Not all dad and mom had been that courageous initially.
“It was laborious to persuade dad and mom,” metropolis schooling division spokeswoman Daria Kariuk-Vinohradova informed Al Jazeera.
The varsity’s security proved irresistible – today, “there’s a ready record of fogeys eager to enrol their youngsters right here”, she mentioned.
A bus collects the kids who dwell within the district above the varsity.
Named Industrialny (Industrial), the world in Kharkiv’s southeast is comparatively protected compared with northern districts which can be nearer to the Russian border.
Nevertheless it can’t escape assaults.
‘Youngsters don’t wait at bus stops’
In August 2025, a drone flew into an condominium constructing within the district, killing an 18-month-old lady and a 16-year-old boy together with 5 adults.
That’s the reason “youngsters don’t wait at bus stops” that may be hit by drones or missiles, Kariuk-Vinohradova mentioned.

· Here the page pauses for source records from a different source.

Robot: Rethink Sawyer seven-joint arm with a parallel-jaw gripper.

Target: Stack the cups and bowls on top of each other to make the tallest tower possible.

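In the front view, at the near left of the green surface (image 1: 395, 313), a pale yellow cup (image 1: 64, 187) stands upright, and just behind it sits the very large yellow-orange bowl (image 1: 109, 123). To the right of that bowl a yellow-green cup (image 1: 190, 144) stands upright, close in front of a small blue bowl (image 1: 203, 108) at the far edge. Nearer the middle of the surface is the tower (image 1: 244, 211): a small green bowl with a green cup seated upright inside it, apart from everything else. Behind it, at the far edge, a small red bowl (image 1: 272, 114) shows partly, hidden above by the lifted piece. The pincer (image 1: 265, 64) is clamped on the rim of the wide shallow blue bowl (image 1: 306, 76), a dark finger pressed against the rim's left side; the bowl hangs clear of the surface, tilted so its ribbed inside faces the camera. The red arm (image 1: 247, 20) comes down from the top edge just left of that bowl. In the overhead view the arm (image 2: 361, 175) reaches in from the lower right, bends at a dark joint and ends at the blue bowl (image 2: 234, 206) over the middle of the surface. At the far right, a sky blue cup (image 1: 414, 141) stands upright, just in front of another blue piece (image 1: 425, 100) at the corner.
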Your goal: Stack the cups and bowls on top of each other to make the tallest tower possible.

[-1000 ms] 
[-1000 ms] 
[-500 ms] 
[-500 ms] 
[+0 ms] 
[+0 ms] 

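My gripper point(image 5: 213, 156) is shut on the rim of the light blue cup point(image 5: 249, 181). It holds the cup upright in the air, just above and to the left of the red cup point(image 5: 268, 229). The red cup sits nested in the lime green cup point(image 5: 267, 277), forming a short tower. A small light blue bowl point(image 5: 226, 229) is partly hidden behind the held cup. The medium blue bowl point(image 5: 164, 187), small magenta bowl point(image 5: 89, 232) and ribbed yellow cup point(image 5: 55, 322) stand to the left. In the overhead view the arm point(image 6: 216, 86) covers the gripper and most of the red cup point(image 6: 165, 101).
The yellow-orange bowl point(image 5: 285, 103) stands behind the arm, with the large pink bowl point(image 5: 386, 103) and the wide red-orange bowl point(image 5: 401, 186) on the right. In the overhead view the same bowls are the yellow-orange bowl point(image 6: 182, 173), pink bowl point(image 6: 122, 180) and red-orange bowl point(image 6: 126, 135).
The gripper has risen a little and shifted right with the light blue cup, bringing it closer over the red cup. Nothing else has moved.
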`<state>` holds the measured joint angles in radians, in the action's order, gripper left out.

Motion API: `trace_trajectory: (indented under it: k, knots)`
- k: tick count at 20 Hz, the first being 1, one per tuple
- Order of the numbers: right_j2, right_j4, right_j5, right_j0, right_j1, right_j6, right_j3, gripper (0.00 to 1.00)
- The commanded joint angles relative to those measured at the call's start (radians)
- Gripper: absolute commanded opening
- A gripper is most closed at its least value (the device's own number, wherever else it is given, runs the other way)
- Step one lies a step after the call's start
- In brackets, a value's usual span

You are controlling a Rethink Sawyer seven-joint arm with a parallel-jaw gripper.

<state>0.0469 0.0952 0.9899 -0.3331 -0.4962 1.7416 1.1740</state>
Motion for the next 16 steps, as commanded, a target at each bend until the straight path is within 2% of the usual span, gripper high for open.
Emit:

From day one in every of its full-scale invasion, Russia struck civilian buildings, together with hospitals, maternity wards, kindergartens and colleges.
“They needed to depart us with out our previous, historical past, tradition, information,” Ukrainian President Volodymyr Zelenskyy wrote on Fb on September 1, 2022, the primary day of time period in Ukraine, subsequent to images of ruined colleges.

In June 2022, fewer than 4 months after Russia’s full-scale invasion started, a 16-year-old faculty graduate named Valeriya got here to the ruins of her Kharkiv faculty carrying a purple, fluffy ball robe meant for her promenade night time, and her classmates danced a waltz on the varsity’s basketball courtroom.
In occupied areas, colleges grew to become focus camps.
In early 2022, the complete inhabitants of the northern village of Yahidne – 368 individuals, together with six dozen youngsters – was herded to the varsity’s basement for 27 days with subsequent to no meals or water.
Seventeen villagers died there; their our bodies remained subsequent to the residing for days till the invaders allow them to be eliminated and buried.
By early 2026, greater than 4,000 colleges, kindergartens and universities have been broken or destroyed all through Ukraine, officers mentioned.
Amongst them are greater than two-thirds of Kharkiv’s colleges – 134 out of 184, the town’s high schooling official, Olha Demenko, mentioned in January.
“Some should be rebuilt from scratch,” she mentioned.
Their curriculum features a new self-discipline titled “Defence of Ukraine” that features classes in first support and survival abilities.
The youngsters’s socialisation has one other side.
Regardless of being the cradle of Ukrainian nationalism and literature and Soviet Ukraine’s first capital between 1919 and 1934, by the Seventies, Kharkiv had virtually solely switched to Russian.
The language continues to be ubiquitous right here and is commonly heard in retailers, banks and hospitals regardless of the 2019 regulation that restricts its use within the “public sphere”.
Colleges typically show to be the one place the place youngsters can examine and practise Ukrainian.
“I’m an old-timer, I maintain talking Russian, however my grandchildren want to talk Ukrainian,” Anna Mikhalchuk, a 67-year-old retired manufacturing facility employee, informed Al Jazeera, as she waited for her granddaughter sitting on a bench contained in the subway station.